Emily Peckham, who built her entire business on FSBO leads after starting with no sphere, confirms this approach:
“I have sold 160+ FSBO homes in five years. In one year I booked 37 appointments from my first calls. About 50% of my listings come from FSBOs.”
The cost of distraction is real. Every dollar spent on tools that don’t generate conversations is a dollar that could have gone toward proven lead generation.
Every hour spent designing the perfect Instagram grid is an hour that could have been spent talking to someone who wants to sell their home this month.

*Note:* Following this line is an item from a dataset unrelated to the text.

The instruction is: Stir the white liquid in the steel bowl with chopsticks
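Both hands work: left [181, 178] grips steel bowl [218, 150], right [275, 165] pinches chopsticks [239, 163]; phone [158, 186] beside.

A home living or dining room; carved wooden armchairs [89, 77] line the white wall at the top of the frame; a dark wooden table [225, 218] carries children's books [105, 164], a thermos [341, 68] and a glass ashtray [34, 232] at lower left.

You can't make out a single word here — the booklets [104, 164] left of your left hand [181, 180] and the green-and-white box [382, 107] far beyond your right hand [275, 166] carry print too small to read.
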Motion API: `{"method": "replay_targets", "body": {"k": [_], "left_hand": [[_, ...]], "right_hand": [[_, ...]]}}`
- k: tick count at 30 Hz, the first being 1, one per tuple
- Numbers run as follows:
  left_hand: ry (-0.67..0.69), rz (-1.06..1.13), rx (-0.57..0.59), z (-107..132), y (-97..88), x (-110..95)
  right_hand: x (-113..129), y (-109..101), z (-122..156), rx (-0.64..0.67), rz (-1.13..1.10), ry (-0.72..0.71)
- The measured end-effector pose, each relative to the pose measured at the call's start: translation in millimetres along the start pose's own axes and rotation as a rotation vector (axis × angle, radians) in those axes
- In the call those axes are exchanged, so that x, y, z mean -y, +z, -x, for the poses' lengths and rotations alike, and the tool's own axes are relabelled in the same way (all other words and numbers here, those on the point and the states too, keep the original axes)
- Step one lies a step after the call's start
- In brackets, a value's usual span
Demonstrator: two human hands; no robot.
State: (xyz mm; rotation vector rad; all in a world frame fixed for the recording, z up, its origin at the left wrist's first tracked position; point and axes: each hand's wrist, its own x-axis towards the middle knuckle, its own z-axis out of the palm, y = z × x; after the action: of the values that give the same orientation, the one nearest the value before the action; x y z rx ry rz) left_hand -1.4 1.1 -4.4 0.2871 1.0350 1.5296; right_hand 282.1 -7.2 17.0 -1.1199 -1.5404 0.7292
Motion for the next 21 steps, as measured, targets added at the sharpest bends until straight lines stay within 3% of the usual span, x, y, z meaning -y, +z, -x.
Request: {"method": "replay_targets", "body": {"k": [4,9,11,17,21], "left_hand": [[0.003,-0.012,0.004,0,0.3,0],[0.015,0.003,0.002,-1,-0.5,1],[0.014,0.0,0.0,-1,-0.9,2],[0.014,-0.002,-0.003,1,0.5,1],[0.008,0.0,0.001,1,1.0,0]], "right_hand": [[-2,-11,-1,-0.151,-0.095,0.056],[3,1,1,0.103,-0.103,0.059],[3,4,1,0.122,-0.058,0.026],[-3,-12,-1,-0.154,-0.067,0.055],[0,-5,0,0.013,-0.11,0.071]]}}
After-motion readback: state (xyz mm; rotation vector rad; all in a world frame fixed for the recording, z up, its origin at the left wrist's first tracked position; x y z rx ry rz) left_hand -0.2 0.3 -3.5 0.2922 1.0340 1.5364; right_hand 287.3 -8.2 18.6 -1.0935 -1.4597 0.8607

Kayla’s Daily Prospecting Routine: The System That Works
Kayla’s current routine evolved through years of testing, but the core has remained consistent: prioritize direct contact with new, motivated sellers.
How should new agents structure their prospecting day?
Morning block (8:00 AM start): Call new expired listings first.
“When I call at 9:00, I’m now the second, third person, but that first conversation at 8:00… they’re not expected to be swamped yet. So you’re getting all the information, you’re getting the emails, possibly appointments.”
She calls the same new leads three times per day: morning, afternoon, and evening. Most agents make one call and move on. Kayla’s persistence pays off because she understands that motivated sellers don’t answer every call immediately.
Follow-up calls: After handling new leads, she works through her callback list.
“I was following up too late in the day. Now I’m still trying to catch people in their car on their way to work.”
Break time:
“I used to never take breaks, but I’ve heard Ricky Carruth talk about taking a break… that has been a lifesaver.” This is about sustainable daily consistency. Just be careful your ‘break’ doesn’t turn into giving up for the day.
Virtual assistant delegation: Her VAs handle older leads that have fallen through the cracks, while Kayla focuses on the new opportunities.
“Nobody’s going to be as good as you. My VAs do a great job, but they’re not me.”
Evening touch: Final calls before 6:00 PM, with the understanding that many callbacks come between 6:00-7:00 PM anyway.
Mailer follow-up: At the end of the day, she sends postcards through REDX to all new leads. In her first week testing this strategy, she spent $8 on mailers and secured a $1.2 million listing appointment.
“I sent it out again. I didn’t get anything back from the second time, but I’m good with it. I’ll be sending it out for the rest of the year just based on the two that I got already this month.”
The results of consistent prospecting create freedom, not restriction.
“I have financial freedom. I live a life of luxury… I’ll book a trip when I want to. I’ll stay home when I want to. I’ll work when I want to work. But I don’t mind working because I don’t feel like our job is very hard.”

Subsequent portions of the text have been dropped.